When counties are compared by how much of their land area is protected in parks and open space preserves, Marin comes in first, with 55.6 percent; followed by San Mateo at 38.6 percent; Santa Clara at 27.7 percent; Contra Costa at 25.8 percent; Napa at 25.4 percent; Alameda at 22.4 percent; Sonoma at 16.9 percent and Solano at 10.8 percent.

Brown and Moore both noted that funding is becoming a significant issue in many parts of Northern California. State bonds approved by voters in years past to buy new parkland and build playgrounds are nearly all spent. And Gov. Jerry Brown plans to close 70 state parks by July 1 to save $22 million toward balancing the state budget.

Although East Bay regional parks won passage of its bond measure, other agencies, like the Midpeninsula Regional Open Space District and the Santa Clara County Open Space Authority, are running low on funding to buy new parks and will ask voters in the next few years for more to continue their efforts.

Tuesday’s report noted that of the 4.4 million acres in the nine counties around the Bay Area, 1.1 million are in parks and open space preserves. Another 2.2 million are protected through zoning for farms, hillsides and rural development. That leaves 788,000 acres developed in urban areas and 322,000 acres of open land at risk of development over the next 30 years, with a quarter of that at risk in the next 10 years.
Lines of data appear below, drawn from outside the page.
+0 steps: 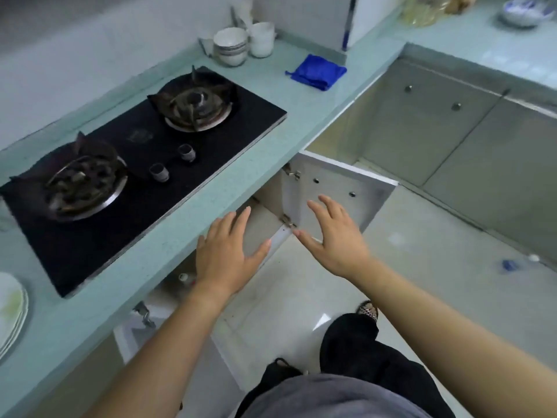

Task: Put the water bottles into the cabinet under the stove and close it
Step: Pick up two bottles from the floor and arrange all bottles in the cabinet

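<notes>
Left hand [229, 254] by counter edge [193, 206]; right hand [334, 239] before open door [370, 191].

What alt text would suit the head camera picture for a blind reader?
A person's left hand and right hand, both open, reach toward the open cabinet door under a black gas stove. Stacked bowls and a blue cloth sit on the counter.

Crockery and a cloth on a pale green countertop [301, 122].
A stack of white bowls [230, 46] stands by the back wall, with white cups [262, 39] just beside it. A folded blue cloth [318, 72] lies near the corner. White plates [10, 309] are stacked at the left edge, and a blue-patterned bowl [523, 10] sits on the far right counter. A small blue scrap [509, 264] lies on the tiled floor [422, 282].
</notes>
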Demonstrator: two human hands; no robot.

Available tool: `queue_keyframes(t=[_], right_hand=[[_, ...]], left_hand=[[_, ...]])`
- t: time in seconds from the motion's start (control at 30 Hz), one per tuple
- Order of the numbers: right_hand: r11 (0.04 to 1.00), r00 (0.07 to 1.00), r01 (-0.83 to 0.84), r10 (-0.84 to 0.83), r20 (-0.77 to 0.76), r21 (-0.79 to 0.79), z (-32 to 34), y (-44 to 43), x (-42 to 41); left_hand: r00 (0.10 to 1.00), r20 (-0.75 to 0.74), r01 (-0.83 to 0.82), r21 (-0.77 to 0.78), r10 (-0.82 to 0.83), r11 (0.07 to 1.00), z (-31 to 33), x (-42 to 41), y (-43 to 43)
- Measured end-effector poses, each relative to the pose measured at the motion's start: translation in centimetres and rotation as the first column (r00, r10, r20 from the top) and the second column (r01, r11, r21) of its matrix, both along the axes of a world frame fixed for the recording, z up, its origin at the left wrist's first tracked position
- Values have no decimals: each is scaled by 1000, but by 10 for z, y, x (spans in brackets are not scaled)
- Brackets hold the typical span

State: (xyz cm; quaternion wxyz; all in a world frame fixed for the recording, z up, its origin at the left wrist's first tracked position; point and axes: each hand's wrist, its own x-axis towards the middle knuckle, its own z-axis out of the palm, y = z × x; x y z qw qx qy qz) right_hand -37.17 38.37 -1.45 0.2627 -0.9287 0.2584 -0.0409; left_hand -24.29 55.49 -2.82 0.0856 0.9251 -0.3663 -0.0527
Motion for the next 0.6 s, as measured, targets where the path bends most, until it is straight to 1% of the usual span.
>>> queue_keyframes(t=[0.17,0.37,0.47,0.6], right_hand=[[968,968,250,-250,-17,2,13,-15,-78],[854,854,519,-519,-16,15,19,-35,-198],[765,764,644,-643,-40,10,19,-50,-274],[634,632,773,-773,-53,-23,20,-75,-386]], left_hand=[[974,-58,216,-23,-217,976,14,-47,-46],[891,-53,449,-45,-451,892,25,-134,-125],[820,-74,565,-47,-567,824,24,-198,-171],[686,-53,721,-82,-725,688,23,-306,-235]])
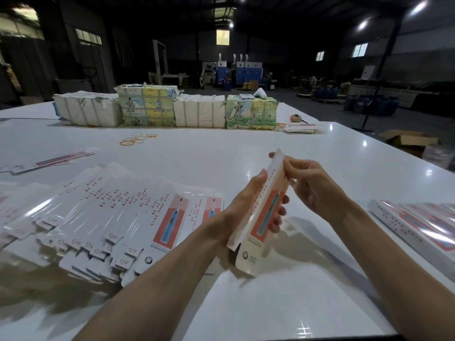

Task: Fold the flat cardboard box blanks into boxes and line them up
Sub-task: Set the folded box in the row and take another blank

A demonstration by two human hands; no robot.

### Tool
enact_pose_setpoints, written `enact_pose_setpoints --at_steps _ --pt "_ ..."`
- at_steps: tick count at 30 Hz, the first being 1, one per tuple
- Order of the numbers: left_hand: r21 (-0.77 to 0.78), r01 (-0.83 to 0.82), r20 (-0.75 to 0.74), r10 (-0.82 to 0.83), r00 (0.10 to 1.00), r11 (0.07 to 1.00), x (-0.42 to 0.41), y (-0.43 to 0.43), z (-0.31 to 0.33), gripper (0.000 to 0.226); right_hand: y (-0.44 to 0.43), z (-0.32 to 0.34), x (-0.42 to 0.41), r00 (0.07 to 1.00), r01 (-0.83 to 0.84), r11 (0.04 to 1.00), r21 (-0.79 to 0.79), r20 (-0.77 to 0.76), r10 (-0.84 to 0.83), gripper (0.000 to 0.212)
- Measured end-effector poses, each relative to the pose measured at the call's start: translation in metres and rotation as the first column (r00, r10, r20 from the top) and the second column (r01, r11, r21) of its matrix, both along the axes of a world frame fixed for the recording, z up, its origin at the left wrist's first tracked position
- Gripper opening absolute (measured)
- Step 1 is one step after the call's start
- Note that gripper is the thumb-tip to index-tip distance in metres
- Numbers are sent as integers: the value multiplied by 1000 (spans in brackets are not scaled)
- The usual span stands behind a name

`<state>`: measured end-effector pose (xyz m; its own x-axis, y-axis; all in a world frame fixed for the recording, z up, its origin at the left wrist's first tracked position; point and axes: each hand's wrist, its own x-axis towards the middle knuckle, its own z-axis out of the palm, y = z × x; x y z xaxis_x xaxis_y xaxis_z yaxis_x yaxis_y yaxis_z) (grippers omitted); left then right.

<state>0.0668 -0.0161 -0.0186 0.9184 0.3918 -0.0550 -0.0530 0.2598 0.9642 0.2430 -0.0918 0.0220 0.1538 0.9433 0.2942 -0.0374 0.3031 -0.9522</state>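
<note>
Left hand (248, 205), right hand (312, 185) around slim glossy box (268, 210) (cardboard, oblong)

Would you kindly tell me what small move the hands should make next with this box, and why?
Probably fold the far end flap in and tuck it: the left hand grips the box around its middle, and the right hand pinches that far end.

Cut-offs and occlusions
Folded boxes (423, 225) clipped by right edge, blank pile (98, 212) clipped left. Red print unreadable. Left hand (247, 200) partly behind held box (267, 212).
</note>
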Motion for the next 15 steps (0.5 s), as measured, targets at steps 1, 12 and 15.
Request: enact_pose_setpoints --at_steps 1,12,15 --pt "-17 -45 -16 45 999 999 2 -2 0 71 1 0 0 999 -20 1000 13 -41 21 29" --pt "-348 -174 165 243 956 921 -5 8 2 66 10 -27 -35 977 181 983 35 107 -184 47" --pt "-214 -261 96 286 953 941 -5 7 -2 74 12 -33 -40 964 210 972 101 144 -223 43"
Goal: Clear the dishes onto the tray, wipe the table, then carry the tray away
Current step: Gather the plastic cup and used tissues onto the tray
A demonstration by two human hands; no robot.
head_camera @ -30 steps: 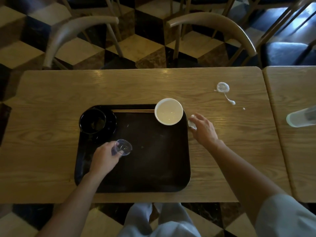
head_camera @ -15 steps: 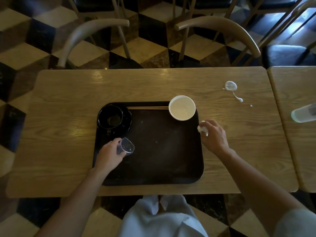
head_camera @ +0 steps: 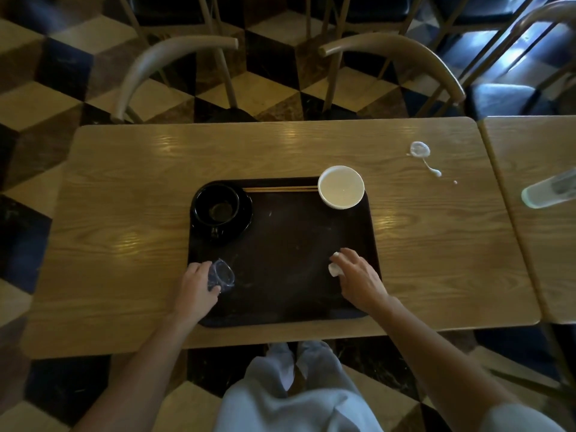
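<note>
A dark tray (head_camera: 280,294) lies on the wooden table (head_camera: 124,244). On it stand a black cup on a saucer (head_camera: 219,208) at the back left, a white bowl (head_camera: 341,187) at the back right, and chopsticks (head_camera: 280,189) along the back rim. My left hand (head_camera: 194,286) grips a small clear plastic cup (head_camera: 222,275), tilted over the tray's front left. My right hand (head_camera: 358,280) is over the tray's right side with a small crumpled white tissue (head_camera: 334,269) in its fingers. A white spill (head_camera: 420,151) marks the table's back right.
A clear bottle (head_camera: 548,190) lies on the adjoining table (head_camera: 536,244) at the right. Two curved-back chairs (head_camera: 174,70) stand behind the table's far edge. A checkered floor surrounds everything.
My right hand has carried the tissue from the table beside the tray to above the tray's right side. My left hand stays over the tray's front left with the cup.
</note>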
Developers say the battle is done.

“The era of the mega-master-planned community in the Bay Area is largely over. Politically it is just too difficult,” said Paul Campos, senior vice president of the Building Industry Association of the Bay Area.

Campos said while developers support building “in-fill” homes, condominiums and townhouses in existing neighborhoods and near transit projects, as environmentalists want, enough people still want to buy affordable single-family homes with yards that they are willing to commute long distances from Tracy and other Central Valley towns.

But Madsen, of the Greenbelt Alliance, said there are lots of single-family homes for sale in the Bay Area.

“What we need to build now are the choices for people who want something else — townhomes, condos, rental property in town to meet the demands of empty nesters, young people in their 20s and families with kids who want to live an urban lifestyle,” he said.